I have a similar problem and solved it this way:
I got an old Compaq server from e-bay. populated it with a bunch of high
capacity SATA drives and a SATA controller. Some limited sheet metal
mods and a bit of velcro made it all fit.
Next loaded Linux on a small drive, 40GB. Made a soft RAID 5 array out
of the other drives, 2TB.
I setup RSYNC to run on different places and put them in the appropriate
CRON directory.
I setup a RSYNCD in each of the systems I wanted to backup. There is a
great Windows version.
The system has been on line for a year. One SATA drive died and I
hot-swapped it and continued on.
The key is cheap drives, rsync and Linux. The whole deal set me back
less than a tape library.
Mike
Robert L Cochran wrote:
Frank Cox wrote:
On Sat, 09 Feb 2008 22:33:00 +0100
Valent Turkovic <valent.turkovic@xxxxxxxxx> wrote:
You see, there are some of us who don't have money or don't want to give
it and are willing to find a different solution :)
Ah, but these days I back up my systems to an Intel SS-4000E fileserver. And on
my old BBS, I got a Colorado tape backup system pretty much as soon as they
became available.
Point being, something like your scheme might do as a very short-term solution,
but it won't take very long before you're looking for a real backup solution
that doesn't take so much effort. Or you will start looking for excuses to not
do your backup on the original schedule you had planned.
All of my backups are done for me, automatically and painlessly, overnight.

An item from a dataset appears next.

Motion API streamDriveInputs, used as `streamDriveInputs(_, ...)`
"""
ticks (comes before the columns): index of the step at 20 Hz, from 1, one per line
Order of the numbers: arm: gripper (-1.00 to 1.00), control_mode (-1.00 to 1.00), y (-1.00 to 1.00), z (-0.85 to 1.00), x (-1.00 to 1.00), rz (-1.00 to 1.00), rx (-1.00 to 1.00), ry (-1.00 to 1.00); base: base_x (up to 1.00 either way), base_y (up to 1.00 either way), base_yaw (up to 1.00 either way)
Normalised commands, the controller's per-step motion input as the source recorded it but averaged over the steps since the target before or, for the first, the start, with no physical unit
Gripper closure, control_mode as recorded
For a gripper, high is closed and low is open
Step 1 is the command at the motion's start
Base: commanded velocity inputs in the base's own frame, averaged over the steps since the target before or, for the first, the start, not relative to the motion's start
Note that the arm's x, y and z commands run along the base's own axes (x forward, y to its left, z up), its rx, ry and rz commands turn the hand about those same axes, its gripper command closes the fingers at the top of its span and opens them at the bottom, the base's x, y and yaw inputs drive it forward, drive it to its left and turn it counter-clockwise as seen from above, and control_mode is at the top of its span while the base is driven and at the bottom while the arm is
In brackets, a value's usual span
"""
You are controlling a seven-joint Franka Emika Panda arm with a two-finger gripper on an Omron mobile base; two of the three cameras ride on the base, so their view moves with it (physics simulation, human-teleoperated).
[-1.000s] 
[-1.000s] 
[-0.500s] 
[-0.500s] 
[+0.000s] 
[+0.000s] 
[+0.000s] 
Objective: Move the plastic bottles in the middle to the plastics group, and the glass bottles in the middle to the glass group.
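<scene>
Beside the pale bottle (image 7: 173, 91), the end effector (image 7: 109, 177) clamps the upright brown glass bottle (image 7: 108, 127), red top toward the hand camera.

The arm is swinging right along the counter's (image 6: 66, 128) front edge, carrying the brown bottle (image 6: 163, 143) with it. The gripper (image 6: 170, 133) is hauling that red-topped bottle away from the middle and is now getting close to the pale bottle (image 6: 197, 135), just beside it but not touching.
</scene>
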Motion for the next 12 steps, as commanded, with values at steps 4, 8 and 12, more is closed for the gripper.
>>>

It took a bit of effort (and yes, a few dollars) to set things up this way but
I wouldn't have it any other way, now.
I wonder why Valent has got to have DVD media? That's the interesting
part -- the insistence on DVD. If one can afford a "home server" plus 1
Tb disk storage plus an internet connection then I reason one can afford
a USB external hard drive too. So it is hard to believe money is the issue.